◆ **What the task asks**
Return every line from the one with "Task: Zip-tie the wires" through the one with "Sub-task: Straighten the", inclusive, exactly as it appears below.

◆ **Supplied material**
# # # # #

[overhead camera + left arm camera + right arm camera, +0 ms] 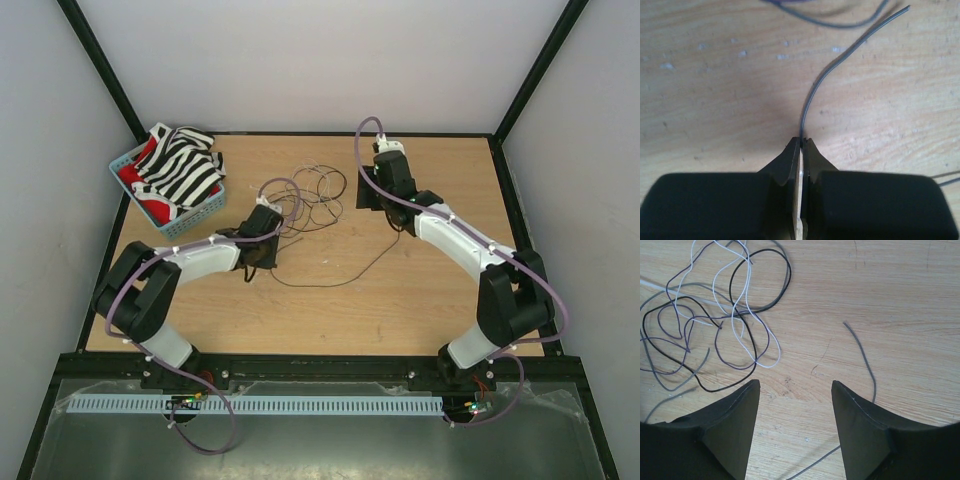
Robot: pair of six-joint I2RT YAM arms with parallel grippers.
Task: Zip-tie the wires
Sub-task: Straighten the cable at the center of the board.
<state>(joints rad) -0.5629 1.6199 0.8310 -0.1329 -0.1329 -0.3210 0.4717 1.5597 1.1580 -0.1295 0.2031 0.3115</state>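
Your left gripper (801, 142) pinches one grey strand (812, 100) at the near edge of the wires (312, 195), which lie tangled mid-bench (420, 300). Your right gripper (795, 385) hangs spread beside them. This looks like gathering; next, draw that strand into a bundle.

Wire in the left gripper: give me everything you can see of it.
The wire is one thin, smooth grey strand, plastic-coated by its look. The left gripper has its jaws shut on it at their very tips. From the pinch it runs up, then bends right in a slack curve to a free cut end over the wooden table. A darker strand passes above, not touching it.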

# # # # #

◆ **Result of the task**
Task: Zip-tie the wires
Sub-task: Straighten the cable at the center of the board.

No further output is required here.